Verklaart het onder 1 en 3 bewezen verklaarde strafbaar, kwalificeert dit als hiervoor vermeld en verklaart de verdachte strafbaar.
Veroordeelt de verdachte tot een
gevangenisstrafvoor de duur van
30 (dertig) maanden.
Bepaalt dat een gedeelte van de gevangenisstraf, groot
10 (tien) maanden, niet ten uitvoer zal worden gelegd, tenzij de rechter later anders mocht gelasten omdat de verdachte zich voor het einde van een proeftijd van
3 (drie) jarenaan een strafbaar feit heeft schuldig gemaakt.
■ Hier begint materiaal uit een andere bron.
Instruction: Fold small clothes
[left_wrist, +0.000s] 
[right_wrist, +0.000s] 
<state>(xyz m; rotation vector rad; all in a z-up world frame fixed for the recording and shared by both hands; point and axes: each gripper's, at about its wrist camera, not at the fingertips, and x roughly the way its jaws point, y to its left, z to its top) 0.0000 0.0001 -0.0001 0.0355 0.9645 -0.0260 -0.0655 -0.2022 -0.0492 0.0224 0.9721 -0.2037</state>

Beveelt dat de tijd die door de verdachte vóór de tenuitvoerlegging van deze uitspraak in enige in artikel 27, eerste lid, of artikel 27a van het Wetboek van Strafrecht bedoelde vorm van voorarrest is doorgebracht, bij de uitvoering van de opgelegde gevangenisstraf in mindering zal worden gebracht, voor zover die tijd niet reeds op een andere straf in mindering is gebracht.
Beveelt de
onttrekking aan het verkeervan de in beslag genomen, nog niet teruggegeven voorwerpen, te weten:
  • 590 gram verdovende middelen (kleur: geel), XTC, Playboy bunny afbeelding op pillen G1095151
  • 59 gram verdovende middelen, hennep, henneptoppen
  • 2750 gram verdovende middelen, G1095158, wit poeder uit vriezer in plastic zak
  • 254 gram verdovende middelen, G1095159, wit poeder uit vriezer in plastic tas
  • 1.00 stuk hennep, henneptoppen G1095186.
Gelast de
teruggaveaan de verdachte van de in beslag genomen, nog niet teruggegeven voorwerpen, te weten:
€ 8.350,00
€ 9.000,00
€ 1.455,30
5 gulden
€ 339,71
€ 541,49.
Heft op het tegen verdachte verleende bevel tot voorlopige hechtenis met ingang van het tijdstip waarop de duur van de ondergane voorlopige hechtenis gelijk wordt aan de duur van de tenuitvoerlegging van de onvoorwaardelijke opgelegde vrijheidsstraf.
Aldus gewezen door
mr. J. Hielkema, voorzitter,
mr. L.J. Bosch en mr. M.J.F. van der Wolf, raadsheren,
in tegenwoordigheid van mr. K. Elema, griffier,
en op 18 december 2019 ter openbare terechtzitting uitgesproken.
mr. M.J.F. van der Wolf is buiten staat dit arrest mede te ondertekenen.
De griffier is buiten staat dit arrest mede te ondertekenen.